Task description.
Once the data has been read, return all of it precisely as written.

Raw data.
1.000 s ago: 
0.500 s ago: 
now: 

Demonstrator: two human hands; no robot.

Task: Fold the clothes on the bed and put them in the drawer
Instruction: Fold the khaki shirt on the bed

Task solution.
1.000 s ago: 
0.500 s ago: 
now: 

Demonstrator: two human hands; no robot.

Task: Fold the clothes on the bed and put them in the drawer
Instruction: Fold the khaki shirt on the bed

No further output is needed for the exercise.